▶ [The task] Every record below is to be copied exactly, with its images omitted.

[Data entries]
====

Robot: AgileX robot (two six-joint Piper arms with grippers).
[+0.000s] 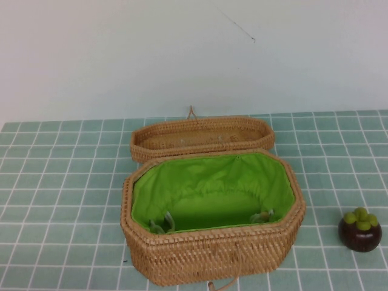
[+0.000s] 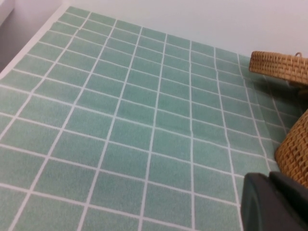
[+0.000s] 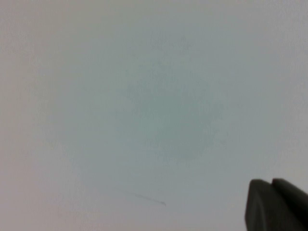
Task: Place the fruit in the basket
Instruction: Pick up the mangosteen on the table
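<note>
The fruit (image 1: 360, 229), a small dark maroon mangosteen with yellow-green leaves on top, sits on the tiled cloth to the right of the basket. The basket (image 1: 212, 254) stands open in the middle, green lining showing, its wicker lid (image 1: 202, 136) lying back behind it. Neither arm shows in the high view. My left gripper (image 2: 269, 179) is shut and empty, low over the cloth beside the basket's wall (image 2: 296, 149), with the lid (image 2: 279, 65) further off. My right gripper (image 3: 272, 183) is shut and empty, facing only the pale wall.
The green tiled cloth (image 1: 60, 200) covers the table to the left and right of the basket. A pale wall (image 1: 194, 54) rises behind. The cloth's left edge (image 2: 29, 45) shows in the left wrist view.
</note>
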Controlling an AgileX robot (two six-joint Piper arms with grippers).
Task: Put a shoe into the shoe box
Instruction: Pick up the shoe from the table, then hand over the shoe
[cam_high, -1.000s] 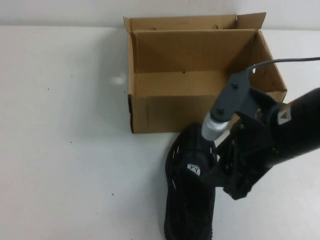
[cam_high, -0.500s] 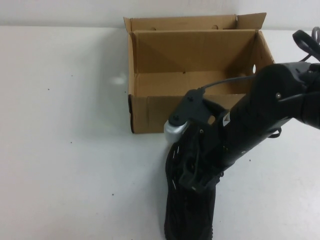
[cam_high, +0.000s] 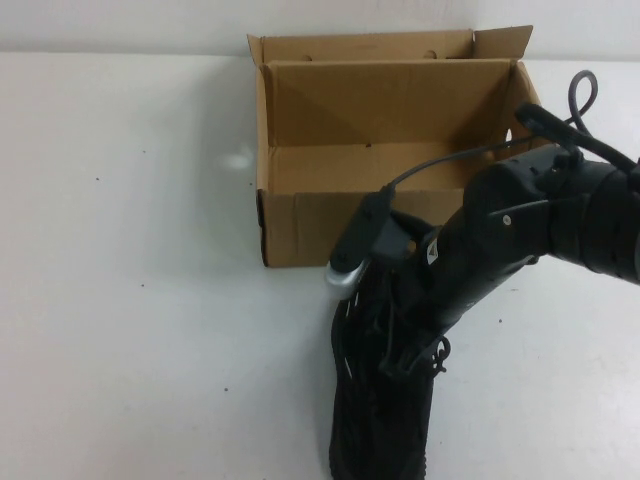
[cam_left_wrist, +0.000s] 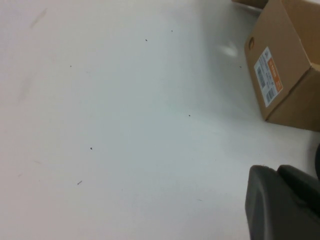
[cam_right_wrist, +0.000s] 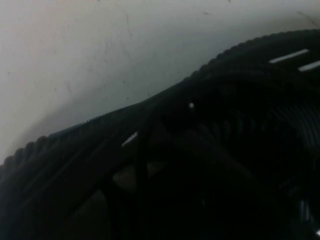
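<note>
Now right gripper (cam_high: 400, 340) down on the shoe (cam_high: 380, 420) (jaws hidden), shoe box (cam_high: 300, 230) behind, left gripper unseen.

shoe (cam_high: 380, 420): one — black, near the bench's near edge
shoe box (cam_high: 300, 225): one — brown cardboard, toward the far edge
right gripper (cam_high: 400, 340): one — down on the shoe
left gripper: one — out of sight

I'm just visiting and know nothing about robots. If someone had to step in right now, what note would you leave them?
Right gripper: down on the middle of the shoe; whether it has closed cannot be seen.
Left gripper: parked off to the side above bare table, not working.
The shoe lies on the table just in front of the shoe box, toe end toward it.
The shoe box stands open and holds nothing.
Done: reaching the shoe. Left: gripping, lifting, placing it inside the box.
</note>
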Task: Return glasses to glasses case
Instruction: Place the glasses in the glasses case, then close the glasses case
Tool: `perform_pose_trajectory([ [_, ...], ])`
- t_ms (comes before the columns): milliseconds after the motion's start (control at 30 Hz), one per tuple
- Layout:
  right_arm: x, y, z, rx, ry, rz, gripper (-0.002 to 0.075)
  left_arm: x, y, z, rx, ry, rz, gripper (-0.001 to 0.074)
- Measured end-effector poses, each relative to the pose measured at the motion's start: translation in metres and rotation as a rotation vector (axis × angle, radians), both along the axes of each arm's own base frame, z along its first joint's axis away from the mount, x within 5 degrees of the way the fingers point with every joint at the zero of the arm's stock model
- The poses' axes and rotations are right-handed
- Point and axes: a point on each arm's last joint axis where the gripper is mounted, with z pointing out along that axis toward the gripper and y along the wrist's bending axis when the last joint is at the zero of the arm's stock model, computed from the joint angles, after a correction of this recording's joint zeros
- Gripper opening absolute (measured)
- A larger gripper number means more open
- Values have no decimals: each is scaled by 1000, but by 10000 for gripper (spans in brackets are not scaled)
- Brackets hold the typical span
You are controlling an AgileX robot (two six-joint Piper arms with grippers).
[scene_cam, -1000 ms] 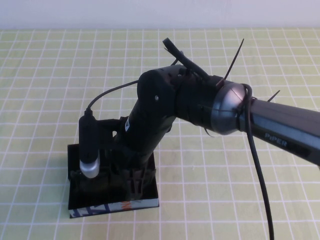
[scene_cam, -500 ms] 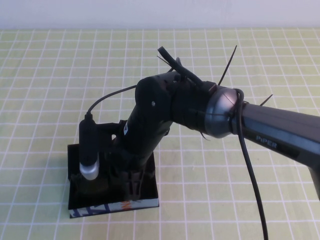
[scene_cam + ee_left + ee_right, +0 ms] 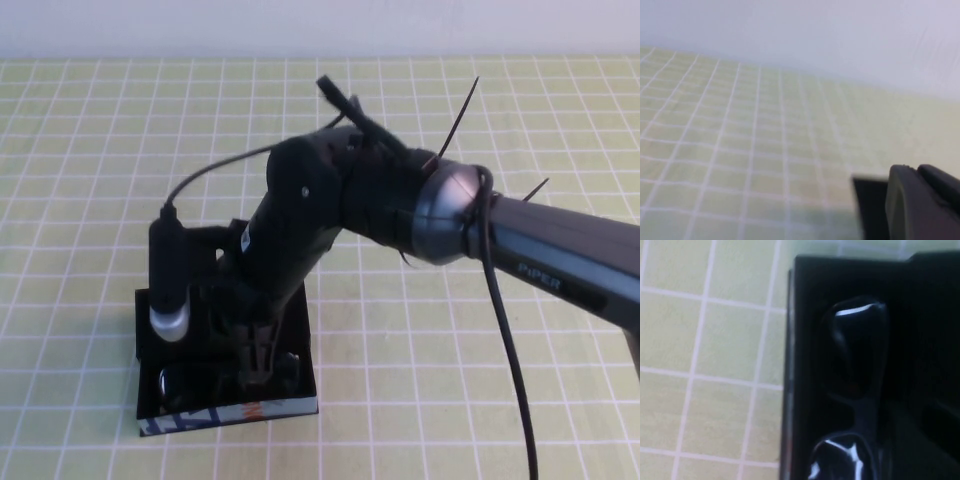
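Over the near-left case: right gripper (image 3: 262,365) hangs just above the glasses, fingers apparently released.
Glasses (image 3: 856,390) lie inside the glasses case (image 3: 296,352), long axis along the case's length, directly beneath the fingers; nothing shows between fingers and frame, so they look let go. Right arm alone is near; its bulk hides much of the box from above. Left gripper (image 3: 920,202) sits apart over bare grid surface (image 3: 450,380); cannot tell its fingers' state. Case still open.

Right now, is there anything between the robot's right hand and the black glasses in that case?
High view: nothing shows between the right hand and the black thick-rimmed glasses in the black rectangular case. Left hand unseen.
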Motion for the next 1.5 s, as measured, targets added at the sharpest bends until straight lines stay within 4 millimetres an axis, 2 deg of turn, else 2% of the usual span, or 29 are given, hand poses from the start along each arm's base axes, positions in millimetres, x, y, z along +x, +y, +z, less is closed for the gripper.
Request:
perform_pose_trajectory([
  [67,0,0,14,28,-26,1,68,0,0,7,-156,-46,6,-3],
  [200,-5,-7,60,110,-97,3,4,0,5,21,-486,-160,23,-3],
  [333,-13,-28,107,181,-151,-26,-11,-3,10,32,-603,-274,35,-3],
  [467,-20,-54,144,231,-157,-90,-15,-11,18,51,-750,-511,20,-3],
  [567,-21,-76,162,248,-139,-158,-15,-18,14,68,-655,-607,-41,-3],
  [733,-17,-99,177,279,-103,-221,-15,-41,0,131,-275,-657,-129,-3],
  [833,-14,-105,178,288,-82,-237,-15,-45,3,163,-157,-593,-60,-3],
  [967,-11,-109,178,291,-70,-249,-15,-31,14,185,-103,-430,95,-3],
  [1067,-11,-109,178,292,-67,-251,-16,-13,19,185,60,-250,188,-3],
  [1167,-11,-109,178,294,-65,-250,-16,10,18,168,335,37,186,-3],
  [1233,-11,-109,178,294,-65,-250,-16,27,14,147,500,272,99,-3],
  [1333,-11,-109,178,295,-64,-250,-16,47,1,117,631,590,-123,-3],
  [1400,-11,-109,177,293,-63,-250,-16,55,-11,105,633,684,-279,-3],
  [1500,-7,-106,171,280,-53,-252,-16,66,-33,99,540,675,-483,-3],
])
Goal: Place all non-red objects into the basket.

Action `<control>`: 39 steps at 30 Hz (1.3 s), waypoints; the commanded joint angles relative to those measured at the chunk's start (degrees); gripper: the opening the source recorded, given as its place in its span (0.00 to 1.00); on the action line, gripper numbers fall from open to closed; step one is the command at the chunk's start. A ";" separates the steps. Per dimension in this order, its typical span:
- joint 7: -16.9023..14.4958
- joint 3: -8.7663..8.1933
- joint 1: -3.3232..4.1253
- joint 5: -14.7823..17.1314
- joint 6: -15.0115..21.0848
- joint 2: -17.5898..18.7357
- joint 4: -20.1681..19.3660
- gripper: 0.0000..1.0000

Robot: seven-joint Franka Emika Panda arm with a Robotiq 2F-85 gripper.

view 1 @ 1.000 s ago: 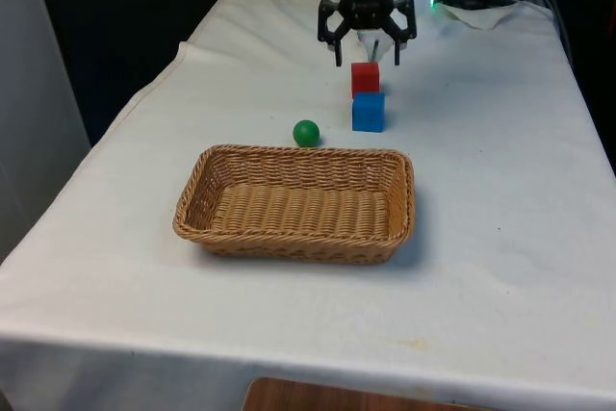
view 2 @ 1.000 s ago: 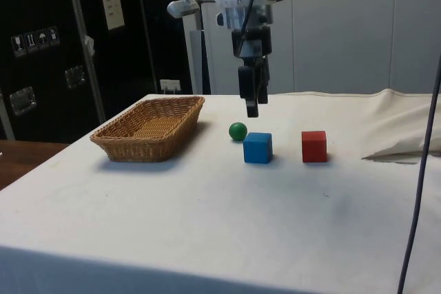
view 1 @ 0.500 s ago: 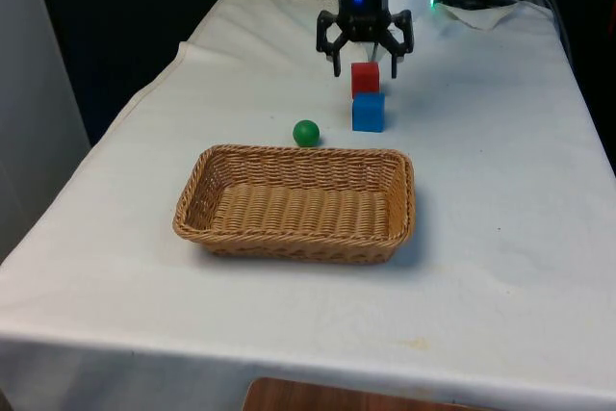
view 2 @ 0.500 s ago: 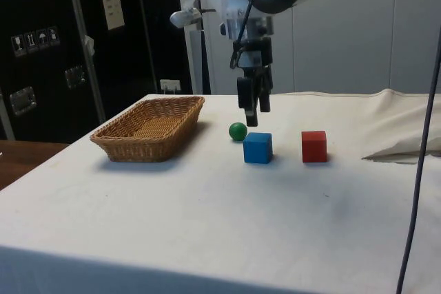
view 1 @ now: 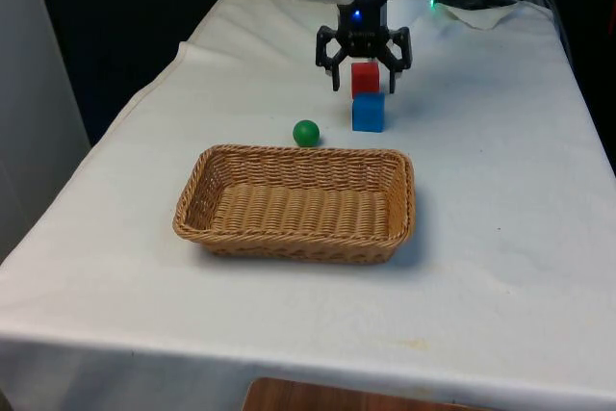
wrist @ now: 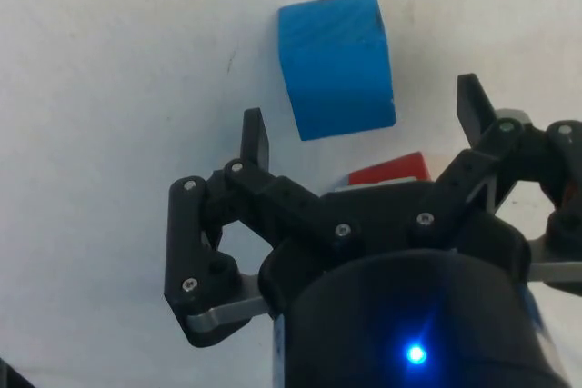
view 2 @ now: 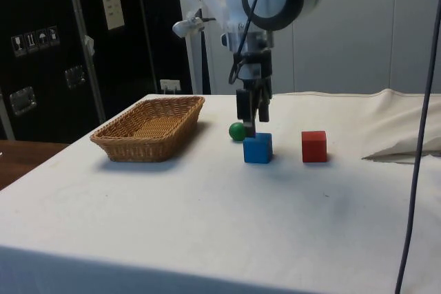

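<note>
While the gripper [view 1: 364, 82] hangs low over the white cloth with its fingers spread wide, the blue cube [view 1: 368, 112] sits just beneath and slightly ahead of the fingertips, untouched. From the side view the gripper [view 2: 251, 129] is directly above that cube [view 2: 258, 148], with the green ball [view 2: 237, 131] just beside it toward the basket [view 2: 149, 129]. A red cube [view 1: 365, 77] stands behind the blue one, between the fingers in the front view. Nothing lies in the basket [view 1: 296, 203].
</note>
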 commanded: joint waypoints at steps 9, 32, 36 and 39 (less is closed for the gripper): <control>-3.38 1.60 -0.46 3.84 3.67 2.12 -0.29 1.00; -7.79 2.75 -0.63 8.65 7.96 6.99 0.46 1.00; -7.22 2.18 -0.29 7.96 7.91 7.22 0.40 1.00; -7.16 2.06 -0.29 7.79 7.79 7.28 0.46 1.00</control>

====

▶ [Solution to the problem]
Robot: AgileX robot (two six-joint Piper arms with grippers).
[+0.000s] 
[+0.000s] 
[+0.000s] 
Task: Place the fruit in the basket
Instruction: Pick up the mangosteen on the table
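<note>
The fruit (image 1: 360, 229), a small dark maroon mangosteen with yellow-green leaves on top, sits on the tiled cloth to the right of the basket. The basket (image 1: 212, 254) stands open in the middle, green lining showing, its wicker lid (image 1: 202, 136) lying back behind it. Neither arm shows in the high view. My left gripper (image 2: 269, 179) is shut and empty, low over the cloth beside the basket's wall (image 2: 296, 149), with the lid (image 2: 279, 65) further off. My right gripper (image 3: 272, 183) is shut and empty, facing only the pale wall.
The green tiled cloth (image 1: 60, 200) covers the table to the left and right of the basket. A pale wall (image 1: 194, 54) rises behind. The cloth's left edge (image 2: 29, 45) shows in the left wrist view.
</note>
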Controlling an AgileX robot (two six-joint Piper arms with grippers).
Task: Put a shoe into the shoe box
Instruction: Pick up the shoe from the table, then hand over the shoe
[cam_high, -1.000s] 
[cam_high, -0.500s] 
[cam_high, +0.000s] 
[cam_left_wrist, +0.000s] 
[cam_right_wrist, +0.000s] 
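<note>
Now right gripper (cam_high: 400, 340) down on the shoe (cam_high: 380, 420) (jaws hidden), shoe box (cam_high: 300, 230) behind, left gripper unseen.

shoe (cam_high: 380, 420): one — black, near the bench's near edge
shoe box (cam_high: 300, 225): one — brown cardboard, toward the far edge
right gripper (cam_high: 400, 340): one — down on the shoe
left gripper: one — out of sight

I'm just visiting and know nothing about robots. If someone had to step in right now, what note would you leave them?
Right gripper: down on the middle of the shoe; whether it has closed cannot be seen.
Left gripper: parked off to the side above bare table, not working.
The shoe lies on the table just in front of the shoe box, toe end toward it.
The shoe box stands open and holds nothing.
Done: reaching the shoe. Left: gripping, lifting, placing it inside the box.
</note>
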Task: Return glasses to glasses case
Instruction: Place the glasses in the glasses case, then close the glasses case
Tool: `perform_pose_trajectory([ [_, ...], ])`
- t_ms (comes before the columns): milliseconds after the motion's start (control at 30 Hz), one per tuple
- Layout:
  right_arm: x, y, z, rx, ry, rz, gripper (-0.002 to 0.075)
  left_arm: x, y, z, rx, ry, rz, gripper (-0.001 to 0.074)
- Measured end-effector poses, each relative to the pose measured at the motion's start: translation in metres and rotation as a rotation vector (axis × angle, radians), both along the axes of each arm's own base frame, z along its first joint's axis away from the mount, x within 5 degrees of the way the fingers point with every joint at the zero of the arm's stock model
- The poses' axes and rotations are right-handed
- Point and axes: a point on each arm's last joint axis where the gripper is mounted, with z pointing out along that axis toward the gripper and y along the wrist's bending axis when the last joint is at the zero of the arm's stock model, computed from the joint angles, after a correction of this recording's joint zeros
- Gripper opening absolute (measured)
- A larger gripper number means more open
- Values have no decimals: each is scaled by 1000, but by 10000 for gripper (spans in brackets are not scaled)
- Brackets hold the typical span
You are controlling an AgileX robot (two six-joint Piper arms with grippers).
[scene_cam, -1000 ms] 
[scene_cam, -500 ms] 
[scene_cam + ee_left + ee_right, +0 ms] 
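Over the near-left case: right gripper (image 3: 262,365) hangs just above the glasses, fingers apparently released.
Glasses (image 3: 856,390) lie inside the glasses case (image 3: 296,352), long axis along the case's length, directly beneath the fingers; nothing shows between fingers and frame, so they look let go. Right arm alone is near; its bulk hides much of the box from above. Left gripper (image 3: 920,202) sits apart over bare grid surface (image 3: 450,380); cannot tell its fingers' state. Case still open.

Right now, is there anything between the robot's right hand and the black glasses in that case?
High view: nothing shows between the right hand and the black thick-rimmed glasses in the black rectangular case. Left hand unseen.
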Motion for the next 1.5 s, as measured, targets added at the sharpest bends until straight lines stay within 4 millimetres an axis, 2 deg of turn, else 2% of the usual span, or 29 are given, hand poses from the start along each arm's base axes, positions in millimetres, x, y, z along +x, +y, +z, less is closed for the gripper.
Request:
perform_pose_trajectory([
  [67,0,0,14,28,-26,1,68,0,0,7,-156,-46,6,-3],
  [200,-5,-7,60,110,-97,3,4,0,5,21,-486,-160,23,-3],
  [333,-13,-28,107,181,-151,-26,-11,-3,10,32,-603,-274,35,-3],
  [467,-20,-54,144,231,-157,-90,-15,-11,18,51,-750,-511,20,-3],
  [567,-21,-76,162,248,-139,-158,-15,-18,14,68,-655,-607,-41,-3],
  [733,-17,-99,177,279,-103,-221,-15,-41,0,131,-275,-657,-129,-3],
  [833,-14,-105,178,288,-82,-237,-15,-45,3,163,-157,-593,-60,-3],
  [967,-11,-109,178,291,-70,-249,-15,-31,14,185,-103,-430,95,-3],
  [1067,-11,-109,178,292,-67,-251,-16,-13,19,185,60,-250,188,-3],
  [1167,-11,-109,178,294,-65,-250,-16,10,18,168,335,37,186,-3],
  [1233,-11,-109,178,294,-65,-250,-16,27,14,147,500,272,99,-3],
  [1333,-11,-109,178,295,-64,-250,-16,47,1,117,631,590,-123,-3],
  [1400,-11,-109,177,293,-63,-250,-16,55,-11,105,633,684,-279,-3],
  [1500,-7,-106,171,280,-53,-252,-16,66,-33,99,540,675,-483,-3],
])
Goal: Place all non-red objects into the basket.

Action `<control>`: 39 steps at 30 Hz (1.3 s), waypoints; the commanded joint angles relative to those measured at the chunk's start (degrees); gripper: the opening the source recorded, given as its place in its span (0.00 to 1.00); on the action line, gripper numbers fall from open to closed; step one is the command at the chunk's start. A ";" separates the steps. Per dimension in this order, its typical span:
- joint 7: -16.9023..14.4958
- joint 3: -8.7663..8.1933
- joint 1: -3.3232..4.1253
- joint 5: -14.7823..17.1314
- joint 6: -15.0115..21.0848
- joint 2: -17.5898..18.7357
- joint 4: -20.1681..19.3660
- gripper: 0.0000..1.0000

Robot: seven-joint Franka Emika Panda arm with a Robotiq 2F-85 gripper.

view 1 @ 1.000 s ago: 
view 2 @ 1.000 s ago: 
view 1 @ 0.500 s ago: 
view 2 @ 0.500 s ago: 
view 1 @ now: 
wrist @ now: 
view 2 @ now: 

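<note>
While the gripper [view 1: 364, 82] hangs low over the white cloth with its fingers spread wide, the blue cube [view 1: 368, 112] sits just beneath and slightly ahead of the fingertips, untouched. From the side view the gripper [view 2: 251, 129] is directly above that cube [view 2: 258, 148], with the green ball [view 2: 237, 131] just beside it toward the basket [view 2: 149, 129]. A red cube [view 1: 365, 77] stands behind the blue one, between the fingers in the front view. Nothing lies in the basket [view 1: 296, 203].
</note>
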 commanded: joint waypoints at steps 9, 32, 36 and 39 (less is closed for the gripper): <control>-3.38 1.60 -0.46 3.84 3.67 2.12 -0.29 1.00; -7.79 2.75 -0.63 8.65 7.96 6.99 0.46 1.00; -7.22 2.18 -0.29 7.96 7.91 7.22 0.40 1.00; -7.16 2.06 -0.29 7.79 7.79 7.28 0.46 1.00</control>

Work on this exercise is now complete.